にへらと笑っていた顔が、急に真顔になる。頬の赤みがさらに濃くなり、耳まで真っ赤に染まっていく。
……これじゃ、おばさんどころか、まるで恋している女の子みたいだ。
「……な、なんで黙るんですか!」
「そ、そっ、そんなこと言うならぁ! 証明ぃ!」
先輩はぷるぷると震えながら、顔を真っ赤にして、 指を突きつけてくる。
「おばさんって思ってないって証明しろぉ! そうだちゅ、ちゅーしろぉ!」
「は!? いや、ちょ……!? それは、違うんじゃないですか!? 先輩、あの、落ち着いて!」
混乱した俺の言葉を、先輩はまるで聞いていない。
「間違ってないもん! キスされたいんだよぉ! キミがキスしてくれるってことはぁ、つまりそういうことでしょぉがぁ!……ほらぁ、ちゅーしろよぉ!」
勢いそのままに先輩が身を乗り出してきた。酔ってふらついたその小さな身体に、そのまま押し倒される。

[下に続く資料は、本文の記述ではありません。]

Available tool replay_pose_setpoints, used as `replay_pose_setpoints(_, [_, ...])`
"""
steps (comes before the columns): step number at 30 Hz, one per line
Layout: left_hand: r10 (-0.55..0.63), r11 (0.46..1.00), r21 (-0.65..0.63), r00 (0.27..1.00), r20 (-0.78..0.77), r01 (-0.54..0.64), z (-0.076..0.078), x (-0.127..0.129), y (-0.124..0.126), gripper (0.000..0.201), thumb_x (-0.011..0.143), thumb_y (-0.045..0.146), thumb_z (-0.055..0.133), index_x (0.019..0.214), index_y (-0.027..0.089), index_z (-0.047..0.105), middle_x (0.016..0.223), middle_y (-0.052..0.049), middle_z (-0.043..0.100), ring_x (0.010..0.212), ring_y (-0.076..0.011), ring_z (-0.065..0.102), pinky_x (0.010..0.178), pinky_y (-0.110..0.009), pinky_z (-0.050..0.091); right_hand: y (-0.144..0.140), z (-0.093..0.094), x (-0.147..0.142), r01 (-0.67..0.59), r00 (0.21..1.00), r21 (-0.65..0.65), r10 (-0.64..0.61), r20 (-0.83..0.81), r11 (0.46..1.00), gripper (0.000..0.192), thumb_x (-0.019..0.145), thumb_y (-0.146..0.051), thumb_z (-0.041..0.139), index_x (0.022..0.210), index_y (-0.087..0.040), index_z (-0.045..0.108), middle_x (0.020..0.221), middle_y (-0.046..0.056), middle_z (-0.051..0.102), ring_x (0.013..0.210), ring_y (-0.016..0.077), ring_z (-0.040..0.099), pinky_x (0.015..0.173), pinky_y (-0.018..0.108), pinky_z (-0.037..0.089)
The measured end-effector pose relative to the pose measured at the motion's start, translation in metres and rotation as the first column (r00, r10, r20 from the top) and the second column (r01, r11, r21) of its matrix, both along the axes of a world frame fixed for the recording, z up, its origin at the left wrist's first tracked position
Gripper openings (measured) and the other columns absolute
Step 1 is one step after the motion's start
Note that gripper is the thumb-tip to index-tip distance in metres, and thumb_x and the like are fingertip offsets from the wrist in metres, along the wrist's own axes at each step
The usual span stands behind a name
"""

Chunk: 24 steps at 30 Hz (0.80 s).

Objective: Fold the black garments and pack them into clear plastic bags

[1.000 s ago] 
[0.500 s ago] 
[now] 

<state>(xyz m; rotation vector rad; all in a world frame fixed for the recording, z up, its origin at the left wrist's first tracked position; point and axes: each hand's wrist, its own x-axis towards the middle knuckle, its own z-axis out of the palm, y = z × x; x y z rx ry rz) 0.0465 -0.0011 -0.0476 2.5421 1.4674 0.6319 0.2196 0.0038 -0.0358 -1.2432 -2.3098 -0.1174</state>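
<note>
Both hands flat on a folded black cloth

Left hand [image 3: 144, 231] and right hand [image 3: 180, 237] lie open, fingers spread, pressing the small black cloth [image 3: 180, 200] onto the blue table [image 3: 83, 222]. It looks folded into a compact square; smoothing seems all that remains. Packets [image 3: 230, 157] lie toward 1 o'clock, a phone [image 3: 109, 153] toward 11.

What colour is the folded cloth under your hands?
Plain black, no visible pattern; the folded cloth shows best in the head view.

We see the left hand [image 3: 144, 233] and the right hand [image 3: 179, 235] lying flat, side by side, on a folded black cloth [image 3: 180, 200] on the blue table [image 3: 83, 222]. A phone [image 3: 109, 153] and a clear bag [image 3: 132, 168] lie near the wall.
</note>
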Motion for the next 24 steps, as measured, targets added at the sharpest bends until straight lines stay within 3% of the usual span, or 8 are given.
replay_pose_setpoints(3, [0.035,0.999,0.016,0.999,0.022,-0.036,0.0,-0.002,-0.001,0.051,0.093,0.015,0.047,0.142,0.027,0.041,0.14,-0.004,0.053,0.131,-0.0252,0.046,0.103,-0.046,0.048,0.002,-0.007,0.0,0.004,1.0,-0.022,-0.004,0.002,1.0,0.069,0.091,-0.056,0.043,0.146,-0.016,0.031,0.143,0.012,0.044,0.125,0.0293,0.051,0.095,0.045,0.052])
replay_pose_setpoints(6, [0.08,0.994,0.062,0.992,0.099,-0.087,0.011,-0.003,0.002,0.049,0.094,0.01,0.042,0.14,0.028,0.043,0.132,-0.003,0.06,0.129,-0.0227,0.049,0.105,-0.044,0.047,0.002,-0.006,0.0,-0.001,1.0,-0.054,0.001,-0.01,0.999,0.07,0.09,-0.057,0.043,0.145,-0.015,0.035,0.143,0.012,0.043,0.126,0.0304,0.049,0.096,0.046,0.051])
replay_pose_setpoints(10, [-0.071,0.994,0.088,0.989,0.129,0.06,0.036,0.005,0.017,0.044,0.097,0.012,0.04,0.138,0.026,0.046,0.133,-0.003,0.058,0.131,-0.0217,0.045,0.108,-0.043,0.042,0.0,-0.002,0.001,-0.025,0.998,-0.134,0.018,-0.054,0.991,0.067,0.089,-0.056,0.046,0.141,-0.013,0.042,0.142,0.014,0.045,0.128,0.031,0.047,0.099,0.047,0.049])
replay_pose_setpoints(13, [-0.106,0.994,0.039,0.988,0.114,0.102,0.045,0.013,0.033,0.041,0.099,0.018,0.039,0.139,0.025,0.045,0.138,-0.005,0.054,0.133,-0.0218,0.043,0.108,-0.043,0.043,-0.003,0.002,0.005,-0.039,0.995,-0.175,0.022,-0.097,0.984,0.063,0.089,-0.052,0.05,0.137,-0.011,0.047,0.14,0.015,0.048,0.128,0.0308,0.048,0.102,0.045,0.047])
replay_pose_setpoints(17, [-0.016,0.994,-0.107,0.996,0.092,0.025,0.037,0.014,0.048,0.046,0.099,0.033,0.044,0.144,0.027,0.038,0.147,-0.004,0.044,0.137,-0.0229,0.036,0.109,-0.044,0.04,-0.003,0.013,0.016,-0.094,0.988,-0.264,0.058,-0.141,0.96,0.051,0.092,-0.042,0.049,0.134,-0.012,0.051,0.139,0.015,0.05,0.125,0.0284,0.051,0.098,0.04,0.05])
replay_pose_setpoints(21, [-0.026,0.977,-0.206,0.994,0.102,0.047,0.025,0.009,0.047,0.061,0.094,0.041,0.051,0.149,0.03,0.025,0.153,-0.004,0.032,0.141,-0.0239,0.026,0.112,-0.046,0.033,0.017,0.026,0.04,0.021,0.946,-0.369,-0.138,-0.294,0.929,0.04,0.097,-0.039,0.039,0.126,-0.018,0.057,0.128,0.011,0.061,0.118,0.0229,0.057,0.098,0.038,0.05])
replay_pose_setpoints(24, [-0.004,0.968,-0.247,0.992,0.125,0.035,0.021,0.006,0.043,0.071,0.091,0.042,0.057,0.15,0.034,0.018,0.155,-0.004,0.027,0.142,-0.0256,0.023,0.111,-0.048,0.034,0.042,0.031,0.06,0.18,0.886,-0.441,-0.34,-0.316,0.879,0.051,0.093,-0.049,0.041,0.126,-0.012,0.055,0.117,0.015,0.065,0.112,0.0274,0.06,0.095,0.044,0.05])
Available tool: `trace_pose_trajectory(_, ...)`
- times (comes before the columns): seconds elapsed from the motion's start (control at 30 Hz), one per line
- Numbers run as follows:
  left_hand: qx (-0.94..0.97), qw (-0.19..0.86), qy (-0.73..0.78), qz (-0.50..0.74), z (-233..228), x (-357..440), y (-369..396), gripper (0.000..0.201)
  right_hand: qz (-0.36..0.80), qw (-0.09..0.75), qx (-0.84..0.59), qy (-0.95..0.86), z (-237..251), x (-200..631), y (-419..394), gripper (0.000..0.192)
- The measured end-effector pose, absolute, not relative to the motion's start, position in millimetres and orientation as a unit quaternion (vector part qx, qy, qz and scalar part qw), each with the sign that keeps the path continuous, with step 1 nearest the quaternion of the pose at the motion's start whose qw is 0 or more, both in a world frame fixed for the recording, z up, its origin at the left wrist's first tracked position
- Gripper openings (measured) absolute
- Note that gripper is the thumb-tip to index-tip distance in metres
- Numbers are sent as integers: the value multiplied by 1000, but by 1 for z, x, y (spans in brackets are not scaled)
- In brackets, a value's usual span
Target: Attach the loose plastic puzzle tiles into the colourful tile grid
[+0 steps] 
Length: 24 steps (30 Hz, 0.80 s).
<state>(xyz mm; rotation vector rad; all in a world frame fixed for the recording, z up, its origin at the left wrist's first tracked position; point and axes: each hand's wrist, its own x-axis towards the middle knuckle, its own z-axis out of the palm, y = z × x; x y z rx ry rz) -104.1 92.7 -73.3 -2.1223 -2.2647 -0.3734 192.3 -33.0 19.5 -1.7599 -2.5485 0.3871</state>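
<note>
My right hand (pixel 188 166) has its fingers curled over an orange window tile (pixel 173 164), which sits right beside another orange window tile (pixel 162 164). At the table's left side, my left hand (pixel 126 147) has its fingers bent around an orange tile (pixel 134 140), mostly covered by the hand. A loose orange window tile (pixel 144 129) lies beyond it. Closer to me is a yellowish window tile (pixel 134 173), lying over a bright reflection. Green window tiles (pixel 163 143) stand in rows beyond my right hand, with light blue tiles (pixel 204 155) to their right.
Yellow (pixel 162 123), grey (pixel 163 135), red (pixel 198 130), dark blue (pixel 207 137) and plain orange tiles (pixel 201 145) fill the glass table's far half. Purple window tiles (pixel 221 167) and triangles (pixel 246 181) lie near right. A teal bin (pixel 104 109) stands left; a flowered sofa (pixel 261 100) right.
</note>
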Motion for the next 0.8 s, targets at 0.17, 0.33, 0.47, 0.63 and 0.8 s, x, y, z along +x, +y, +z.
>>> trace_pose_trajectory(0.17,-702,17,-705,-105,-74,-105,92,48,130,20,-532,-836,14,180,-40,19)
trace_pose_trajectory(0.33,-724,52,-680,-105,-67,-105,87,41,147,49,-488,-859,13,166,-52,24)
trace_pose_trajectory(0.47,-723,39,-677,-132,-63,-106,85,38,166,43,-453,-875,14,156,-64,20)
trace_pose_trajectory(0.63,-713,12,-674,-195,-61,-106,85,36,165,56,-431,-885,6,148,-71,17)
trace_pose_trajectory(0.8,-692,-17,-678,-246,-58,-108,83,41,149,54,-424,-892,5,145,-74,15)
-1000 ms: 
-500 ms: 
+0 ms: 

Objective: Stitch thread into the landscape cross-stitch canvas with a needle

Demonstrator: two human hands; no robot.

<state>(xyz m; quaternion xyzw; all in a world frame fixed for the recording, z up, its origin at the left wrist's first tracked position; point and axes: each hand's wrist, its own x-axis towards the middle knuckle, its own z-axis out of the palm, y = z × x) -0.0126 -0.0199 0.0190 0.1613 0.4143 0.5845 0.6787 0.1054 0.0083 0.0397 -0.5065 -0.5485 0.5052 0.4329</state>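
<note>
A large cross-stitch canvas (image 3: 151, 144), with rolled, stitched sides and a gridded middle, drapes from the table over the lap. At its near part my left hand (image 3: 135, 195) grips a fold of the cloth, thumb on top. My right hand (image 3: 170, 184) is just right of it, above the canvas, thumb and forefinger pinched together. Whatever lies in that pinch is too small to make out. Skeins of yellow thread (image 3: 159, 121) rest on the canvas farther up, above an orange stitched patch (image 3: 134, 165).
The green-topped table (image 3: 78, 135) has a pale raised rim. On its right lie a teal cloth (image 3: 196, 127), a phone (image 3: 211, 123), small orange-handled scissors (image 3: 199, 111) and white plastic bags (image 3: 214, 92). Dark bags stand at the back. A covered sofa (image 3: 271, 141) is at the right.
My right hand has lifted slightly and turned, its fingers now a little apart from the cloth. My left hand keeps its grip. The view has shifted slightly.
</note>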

ぐい、と顔を近づけられ、先輩の体温を感じながら、甘い匂いがふわりと鼻をかすめる。
暖かくて、柔らかくて、落ち着く香り。
「もぉさぁ! ……好き、大好きだよぉ……! もう、どーしようもないでしょーがぁ!」
唇が触れそうな距離。先輩の吐息が、頬にかかる。
「結婚しろよぉ……わたしを惚れさせたぁ、責任取ってぇ、お婿さんになってぇ……幸せにしろよぉ……」
どうしてこの人はこんなに可愛らしいんだろうか。
目を瞑った彼女の唇に、そっと、自分の唇を重ねた。